My father grew up in the Saguenay/Lac St Jean region of Quebec in a town near Chicoutami called Bagotville. It is now called Ville de la Baie.  
 
Situated on the banks of the Baie des Ha! Ha!, it is an area of great beauty. Growing up we visited the area several times to visit my Grandmaman and our French Aunt's, Uncles and cousins. We could not speak French, and they could not speak English, but we all spoke the language of love.

I remember my grandmother making this Toutiere for us once when we visited. It was delicious, and is very regional, differing a great deal from the other traditional tourtiere I shared with you last week. 

Tourtiere du Lac St Jean 

This one is composed of small cubes of meat, poatoes and onions in a lovely flaky pastry crust.
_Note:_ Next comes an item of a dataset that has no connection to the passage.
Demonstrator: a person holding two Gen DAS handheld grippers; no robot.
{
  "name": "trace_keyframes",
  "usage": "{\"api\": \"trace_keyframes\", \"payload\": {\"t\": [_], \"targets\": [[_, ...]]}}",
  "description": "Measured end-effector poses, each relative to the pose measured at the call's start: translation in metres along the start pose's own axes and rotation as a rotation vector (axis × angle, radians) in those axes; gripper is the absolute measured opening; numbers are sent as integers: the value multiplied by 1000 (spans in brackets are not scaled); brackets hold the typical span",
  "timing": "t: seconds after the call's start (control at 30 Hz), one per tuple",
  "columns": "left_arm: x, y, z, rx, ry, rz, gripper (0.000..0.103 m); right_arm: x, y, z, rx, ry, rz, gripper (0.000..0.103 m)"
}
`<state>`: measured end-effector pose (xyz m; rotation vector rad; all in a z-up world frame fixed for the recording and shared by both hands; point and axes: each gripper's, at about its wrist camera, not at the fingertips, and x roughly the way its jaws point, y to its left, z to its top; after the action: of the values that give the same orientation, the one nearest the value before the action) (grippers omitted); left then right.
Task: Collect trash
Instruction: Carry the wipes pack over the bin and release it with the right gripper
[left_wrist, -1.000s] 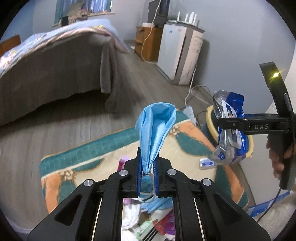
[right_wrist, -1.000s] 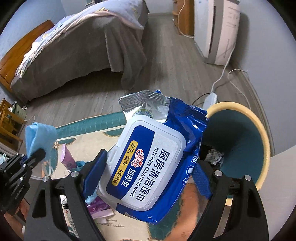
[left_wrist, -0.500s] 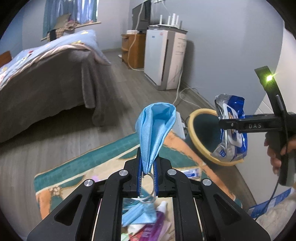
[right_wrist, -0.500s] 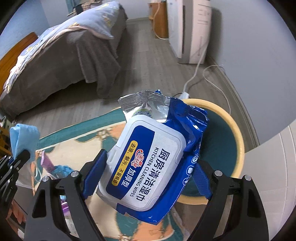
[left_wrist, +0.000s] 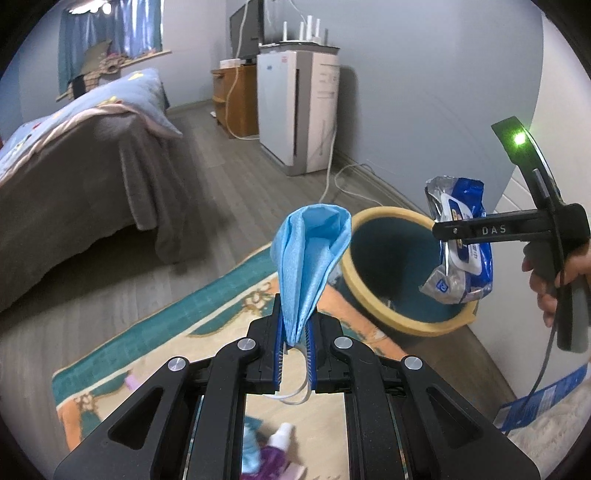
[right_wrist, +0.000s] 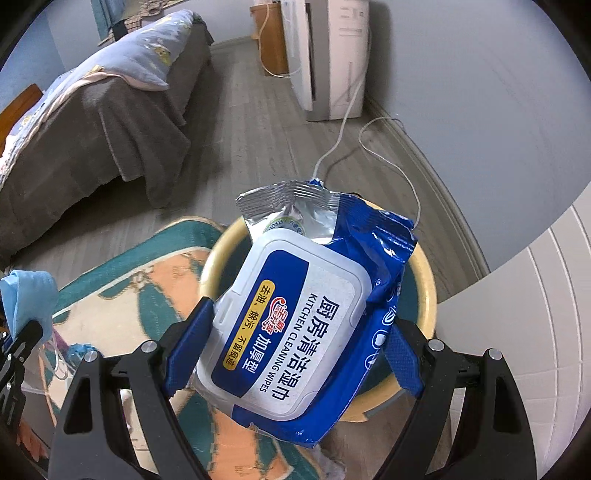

It is meant to be cooked all night or all day in a slow oven until the meat and potatoes are meltingly tender.

I can remember my grandmother pulling it out of the oven onto the oven door and feeding it with water every now and then while it was cooking. It smelled absolutely tantalising when it was cooking.


Originally it was meant to hold three kinds of wild meat. Rabbit, partridge and venison or moose. Meat and game that would have been available and indigenous to the area.

We have always used chicken, beef and pork as we don't have ready access to those wild meats.  Irregardless, it is most delicious! 

We had promised to make one for my father over the holiday season. We had done the more common one for Christmas Eve and so did the Lac St Jean one for New Years Eve. Traditionally a time of celebration.

This is a holiday pie but I have been known to make it any time. Its so delicious we just enjoy it whenever we can!


We used my sister's lard and butter pastry recipe.  Its basically the recipe off the box of lard but she replaces some of the lard with butter.  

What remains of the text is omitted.